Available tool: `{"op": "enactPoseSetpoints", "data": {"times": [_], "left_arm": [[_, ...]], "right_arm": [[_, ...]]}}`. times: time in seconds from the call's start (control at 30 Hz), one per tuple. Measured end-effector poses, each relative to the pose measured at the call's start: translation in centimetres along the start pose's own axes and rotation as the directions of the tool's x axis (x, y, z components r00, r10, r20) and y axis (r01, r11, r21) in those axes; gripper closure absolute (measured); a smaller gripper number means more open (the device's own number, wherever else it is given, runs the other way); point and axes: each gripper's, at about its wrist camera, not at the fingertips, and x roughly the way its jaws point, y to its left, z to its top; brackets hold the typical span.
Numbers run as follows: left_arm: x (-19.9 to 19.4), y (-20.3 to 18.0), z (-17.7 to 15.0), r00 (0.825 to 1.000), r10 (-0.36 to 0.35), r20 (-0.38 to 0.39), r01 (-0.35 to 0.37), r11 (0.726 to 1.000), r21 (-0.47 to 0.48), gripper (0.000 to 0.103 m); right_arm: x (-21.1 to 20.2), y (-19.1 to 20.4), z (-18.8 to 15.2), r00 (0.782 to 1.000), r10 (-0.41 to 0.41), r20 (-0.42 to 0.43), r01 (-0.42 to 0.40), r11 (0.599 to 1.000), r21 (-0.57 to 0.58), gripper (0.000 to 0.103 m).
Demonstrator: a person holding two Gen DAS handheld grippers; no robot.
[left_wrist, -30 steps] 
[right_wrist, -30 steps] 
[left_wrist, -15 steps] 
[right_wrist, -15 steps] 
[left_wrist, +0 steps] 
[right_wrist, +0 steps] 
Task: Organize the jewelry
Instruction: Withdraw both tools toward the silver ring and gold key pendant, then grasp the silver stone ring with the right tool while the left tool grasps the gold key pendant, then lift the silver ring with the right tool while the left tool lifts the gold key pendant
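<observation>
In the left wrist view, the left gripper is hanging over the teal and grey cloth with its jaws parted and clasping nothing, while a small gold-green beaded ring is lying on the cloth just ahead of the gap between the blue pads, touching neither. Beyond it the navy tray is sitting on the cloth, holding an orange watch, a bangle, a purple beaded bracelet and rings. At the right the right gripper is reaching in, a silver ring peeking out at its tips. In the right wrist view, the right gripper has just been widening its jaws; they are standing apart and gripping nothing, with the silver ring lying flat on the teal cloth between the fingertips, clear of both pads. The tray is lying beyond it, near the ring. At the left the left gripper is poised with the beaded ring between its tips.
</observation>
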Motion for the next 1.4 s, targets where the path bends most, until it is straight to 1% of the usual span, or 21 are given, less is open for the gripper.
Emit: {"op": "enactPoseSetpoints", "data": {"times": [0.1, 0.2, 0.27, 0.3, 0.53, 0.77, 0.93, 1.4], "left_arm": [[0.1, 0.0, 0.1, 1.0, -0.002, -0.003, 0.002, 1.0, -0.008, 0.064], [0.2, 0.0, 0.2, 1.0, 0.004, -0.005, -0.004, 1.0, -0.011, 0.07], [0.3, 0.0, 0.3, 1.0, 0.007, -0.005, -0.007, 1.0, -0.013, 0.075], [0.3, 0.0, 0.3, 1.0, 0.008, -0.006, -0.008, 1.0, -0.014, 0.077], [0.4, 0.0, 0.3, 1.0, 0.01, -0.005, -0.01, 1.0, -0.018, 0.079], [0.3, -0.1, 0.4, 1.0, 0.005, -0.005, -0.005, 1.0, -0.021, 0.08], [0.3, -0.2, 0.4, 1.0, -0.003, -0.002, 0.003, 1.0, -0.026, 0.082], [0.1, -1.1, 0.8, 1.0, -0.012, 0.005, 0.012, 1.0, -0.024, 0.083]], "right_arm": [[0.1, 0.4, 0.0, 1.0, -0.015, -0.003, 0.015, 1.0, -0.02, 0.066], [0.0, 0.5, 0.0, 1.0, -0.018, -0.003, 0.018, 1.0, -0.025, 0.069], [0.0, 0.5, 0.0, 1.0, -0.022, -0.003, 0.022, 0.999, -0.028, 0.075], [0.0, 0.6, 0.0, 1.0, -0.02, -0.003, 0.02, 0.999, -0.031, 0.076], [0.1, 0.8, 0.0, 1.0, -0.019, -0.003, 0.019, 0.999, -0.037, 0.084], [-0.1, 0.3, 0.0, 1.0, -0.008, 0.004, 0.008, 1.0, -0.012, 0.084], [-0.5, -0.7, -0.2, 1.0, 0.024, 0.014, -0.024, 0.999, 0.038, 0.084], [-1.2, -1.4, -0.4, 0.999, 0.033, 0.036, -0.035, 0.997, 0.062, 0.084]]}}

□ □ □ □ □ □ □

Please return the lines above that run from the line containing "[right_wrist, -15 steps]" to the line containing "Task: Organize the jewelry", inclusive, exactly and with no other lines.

[right_wrist, -15 steps] 
[left_wrist, +0 steps] 
[right_wrist, +0 steps] 
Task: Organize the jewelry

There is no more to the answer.